Right after I enter my bedroom I slam the door shut. "Fuck!!" I take off my suit jacket and sit down on my armchair. I proceed to drink two full bottles of fire whiskey. It burns my throat but I like this feeling. I massage the bridge of my nose with my index and middle finger. My mothers words don't leave my head. "Don't break her heart..." Shit, FUCK!! I just did. I start to sob. Why? Why do I care about her so much? She's just a girl...

"Fuck!!" I shout standing up and throwing my glass through my room.
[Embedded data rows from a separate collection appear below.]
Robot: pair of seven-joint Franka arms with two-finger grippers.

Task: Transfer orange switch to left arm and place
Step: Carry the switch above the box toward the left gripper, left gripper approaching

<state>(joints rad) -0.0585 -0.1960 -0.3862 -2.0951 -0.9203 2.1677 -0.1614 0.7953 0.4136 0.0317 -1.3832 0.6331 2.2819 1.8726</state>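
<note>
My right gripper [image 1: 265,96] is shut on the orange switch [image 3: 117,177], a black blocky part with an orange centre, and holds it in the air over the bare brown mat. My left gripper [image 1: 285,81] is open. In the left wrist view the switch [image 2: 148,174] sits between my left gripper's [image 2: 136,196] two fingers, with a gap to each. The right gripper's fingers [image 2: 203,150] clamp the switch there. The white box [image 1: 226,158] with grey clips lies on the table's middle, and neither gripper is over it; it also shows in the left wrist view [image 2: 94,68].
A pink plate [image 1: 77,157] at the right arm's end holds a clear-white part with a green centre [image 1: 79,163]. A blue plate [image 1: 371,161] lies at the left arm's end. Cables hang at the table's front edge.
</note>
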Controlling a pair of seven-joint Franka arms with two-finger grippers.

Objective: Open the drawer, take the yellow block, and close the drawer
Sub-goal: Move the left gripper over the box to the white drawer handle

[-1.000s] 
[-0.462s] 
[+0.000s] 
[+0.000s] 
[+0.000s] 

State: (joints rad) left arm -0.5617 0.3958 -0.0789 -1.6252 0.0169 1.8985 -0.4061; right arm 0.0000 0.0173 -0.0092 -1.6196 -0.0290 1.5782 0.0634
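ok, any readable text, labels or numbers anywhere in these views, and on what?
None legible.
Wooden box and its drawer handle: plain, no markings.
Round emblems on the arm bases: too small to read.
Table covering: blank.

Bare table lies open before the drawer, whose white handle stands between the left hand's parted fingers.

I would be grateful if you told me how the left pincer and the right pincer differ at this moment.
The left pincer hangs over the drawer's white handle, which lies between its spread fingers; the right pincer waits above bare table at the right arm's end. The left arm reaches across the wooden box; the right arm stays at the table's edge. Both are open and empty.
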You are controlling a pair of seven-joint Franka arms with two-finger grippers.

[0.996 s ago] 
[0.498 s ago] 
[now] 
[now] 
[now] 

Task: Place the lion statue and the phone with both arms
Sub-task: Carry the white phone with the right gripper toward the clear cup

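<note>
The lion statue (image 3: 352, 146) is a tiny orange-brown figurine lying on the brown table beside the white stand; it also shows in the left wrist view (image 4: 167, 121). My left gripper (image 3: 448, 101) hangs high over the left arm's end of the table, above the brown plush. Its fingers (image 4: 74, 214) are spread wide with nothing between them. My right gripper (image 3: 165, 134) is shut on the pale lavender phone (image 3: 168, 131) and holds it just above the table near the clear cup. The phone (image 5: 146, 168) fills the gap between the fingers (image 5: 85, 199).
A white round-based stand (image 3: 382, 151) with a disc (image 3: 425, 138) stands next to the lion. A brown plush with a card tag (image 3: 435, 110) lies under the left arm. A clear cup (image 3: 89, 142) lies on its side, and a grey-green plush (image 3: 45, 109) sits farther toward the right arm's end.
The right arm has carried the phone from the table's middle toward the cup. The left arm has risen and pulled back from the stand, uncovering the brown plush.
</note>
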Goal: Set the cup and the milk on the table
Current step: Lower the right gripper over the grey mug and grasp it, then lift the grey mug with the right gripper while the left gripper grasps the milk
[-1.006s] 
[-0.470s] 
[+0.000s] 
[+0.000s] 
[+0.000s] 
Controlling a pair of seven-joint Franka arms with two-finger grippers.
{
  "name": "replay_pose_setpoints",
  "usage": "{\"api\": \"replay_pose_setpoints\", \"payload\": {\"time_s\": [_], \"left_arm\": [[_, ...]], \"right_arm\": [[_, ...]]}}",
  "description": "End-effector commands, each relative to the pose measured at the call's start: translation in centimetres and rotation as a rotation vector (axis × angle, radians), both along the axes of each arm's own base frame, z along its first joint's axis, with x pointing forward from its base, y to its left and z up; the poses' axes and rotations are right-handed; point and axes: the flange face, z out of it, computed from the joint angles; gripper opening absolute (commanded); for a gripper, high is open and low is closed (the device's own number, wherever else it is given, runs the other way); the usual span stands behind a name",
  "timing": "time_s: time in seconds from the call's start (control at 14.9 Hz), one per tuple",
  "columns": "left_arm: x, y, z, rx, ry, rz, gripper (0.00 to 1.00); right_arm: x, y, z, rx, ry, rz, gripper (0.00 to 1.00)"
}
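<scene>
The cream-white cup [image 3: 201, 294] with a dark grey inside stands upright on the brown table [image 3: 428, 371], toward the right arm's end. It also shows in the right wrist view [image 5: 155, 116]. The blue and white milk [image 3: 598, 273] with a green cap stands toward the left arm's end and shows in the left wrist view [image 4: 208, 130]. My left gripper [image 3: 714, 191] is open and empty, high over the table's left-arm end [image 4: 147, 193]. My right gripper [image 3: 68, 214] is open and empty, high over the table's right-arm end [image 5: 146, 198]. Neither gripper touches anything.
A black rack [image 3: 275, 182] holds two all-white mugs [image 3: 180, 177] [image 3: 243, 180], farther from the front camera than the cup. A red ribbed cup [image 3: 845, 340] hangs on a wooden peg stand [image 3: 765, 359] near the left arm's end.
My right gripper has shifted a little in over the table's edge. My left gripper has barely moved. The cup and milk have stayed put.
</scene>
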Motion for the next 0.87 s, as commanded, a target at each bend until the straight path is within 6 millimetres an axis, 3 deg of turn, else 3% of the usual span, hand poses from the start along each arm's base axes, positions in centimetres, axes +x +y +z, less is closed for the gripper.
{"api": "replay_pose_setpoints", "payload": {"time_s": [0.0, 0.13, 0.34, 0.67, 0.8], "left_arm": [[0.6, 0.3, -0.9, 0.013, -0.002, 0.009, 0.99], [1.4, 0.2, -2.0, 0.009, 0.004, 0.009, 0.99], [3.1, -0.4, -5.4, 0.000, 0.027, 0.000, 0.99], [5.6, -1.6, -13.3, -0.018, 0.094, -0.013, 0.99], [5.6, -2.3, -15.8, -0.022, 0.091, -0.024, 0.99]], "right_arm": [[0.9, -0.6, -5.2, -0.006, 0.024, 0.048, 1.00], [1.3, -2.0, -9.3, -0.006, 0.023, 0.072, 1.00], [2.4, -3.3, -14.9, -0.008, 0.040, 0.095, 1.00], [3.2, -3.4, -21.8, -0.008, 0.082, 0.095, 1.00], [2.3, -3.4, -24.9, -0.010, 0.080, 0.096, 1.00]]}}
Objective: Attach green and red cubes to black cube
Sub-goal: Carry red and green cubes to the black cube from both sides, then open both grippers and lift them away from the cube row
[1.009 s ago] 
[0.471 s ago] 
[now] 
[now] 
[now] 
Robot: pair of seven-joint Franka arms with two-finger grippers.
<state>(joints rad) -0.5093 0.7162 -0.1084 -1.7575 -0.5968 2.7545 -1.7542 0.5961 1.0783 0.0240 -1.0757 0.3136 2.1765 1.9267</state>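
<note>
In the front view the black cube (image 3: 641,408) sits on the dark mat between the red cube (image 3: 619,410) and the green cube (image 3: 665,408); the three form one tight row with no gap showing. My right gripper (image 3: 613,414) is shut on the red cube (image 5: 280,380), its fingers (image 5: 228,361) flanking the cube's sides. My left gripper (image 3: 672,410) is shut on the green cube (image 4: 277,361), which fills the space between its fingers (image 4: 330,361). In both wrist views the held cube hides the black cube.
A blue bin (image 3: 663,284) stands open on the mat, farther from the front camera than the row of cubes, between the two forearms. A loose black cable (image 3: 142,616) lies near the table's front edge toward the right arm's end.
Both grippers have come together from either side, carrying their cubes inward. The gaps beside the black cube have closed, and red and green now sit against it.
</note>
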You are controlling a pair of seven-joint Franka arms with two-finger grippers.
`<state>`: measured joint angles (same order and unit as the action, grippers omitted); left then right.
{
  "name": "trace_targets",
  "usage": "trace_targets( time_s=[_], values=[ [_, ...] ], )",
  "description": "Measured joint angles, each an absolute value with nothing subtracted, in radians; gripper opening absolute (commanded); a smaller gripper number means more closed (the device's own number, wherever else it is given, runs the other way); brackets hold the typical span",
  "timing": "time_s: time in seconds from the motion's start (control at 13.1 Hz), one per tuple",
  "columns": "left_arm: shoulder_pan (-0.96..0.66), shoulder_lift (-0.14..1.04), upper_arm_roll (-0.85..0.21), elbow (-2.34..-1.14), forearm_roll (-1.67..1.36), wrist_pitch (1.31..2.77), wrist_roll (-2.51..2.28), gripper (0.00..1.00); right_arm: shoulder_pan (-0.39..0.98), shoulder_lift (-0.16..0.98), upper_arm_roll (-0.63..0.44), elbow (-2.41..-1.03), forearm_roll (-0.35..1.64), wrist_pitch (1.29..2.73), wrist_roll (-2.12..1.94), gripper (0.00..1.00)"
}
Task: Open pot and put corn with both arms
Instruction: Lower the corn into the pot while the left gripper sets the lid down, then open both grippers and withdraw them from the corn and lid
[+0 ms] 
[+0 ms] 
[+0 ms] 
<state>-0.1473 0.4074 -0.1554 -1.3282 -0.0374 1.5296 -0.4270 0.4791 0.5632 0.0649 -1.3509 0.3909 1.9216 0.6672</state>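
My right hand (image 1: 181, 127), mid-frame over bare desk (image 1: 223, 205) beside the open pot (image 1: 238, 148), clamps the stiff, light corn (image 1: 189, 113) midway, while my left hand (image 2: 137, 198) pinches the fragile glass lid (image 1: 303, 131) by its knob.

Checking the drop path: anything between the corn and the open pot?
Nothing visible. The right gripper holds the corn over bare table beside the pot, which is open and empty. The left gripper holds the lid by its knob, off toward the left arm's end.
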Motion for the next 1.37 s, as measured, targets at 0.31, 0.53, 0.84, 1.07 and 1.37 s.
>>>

It crashes on the opposite wall. I run my hands through my hair and kneel down. The wall, the whole room feels like it'll crash down on me. I couldn't breathe. I start to hyperventilate.

I had the chance to make her mine but why didn't I take it? I'm a coward. She's just different. She makes me feel different. I'm nervous around her. And now she hates me. I have to let her go. 'You only know you've been high when you're feeling low, you only know you hate the road when you're missing home, you only know that you love her when you let her go...' were my mum's words she told me once when I was a child and didn't understand anything about love. And the worst part is, that I have to let her go.

I have to, but I hate her being with other guys. If I try to get her back, will she accept me? No Malfoy you really have to let her go, she's just another girl to you. Bully her so she'll keep her distance, so it'll be easier for me to stay away from her. Be cold, indifferent and don't show any emotions towards her. She'll get over it. You can't love and that's a fact. Malfoys can't love.

As I stand up I realize that I completely have devastated my bedroom. How did I do that without knowing it? "Reparo," I murmur and everything adjusts itself and goes back to their original place. I look at the cleaned room and then at the clock. Shit, it's already 5 p.m. I put on a new suit, of course a black one and make my way to our library.

On my way I see my father in his study. I hate that man, he cheats on my mother constantly and she knows but won't leave him. She's too good hearted. And when he's drunk he sometimes even beats her up and when I want to stop him he beats me up instead. I hate him for that but it's alright, I mean better than beating my mother up.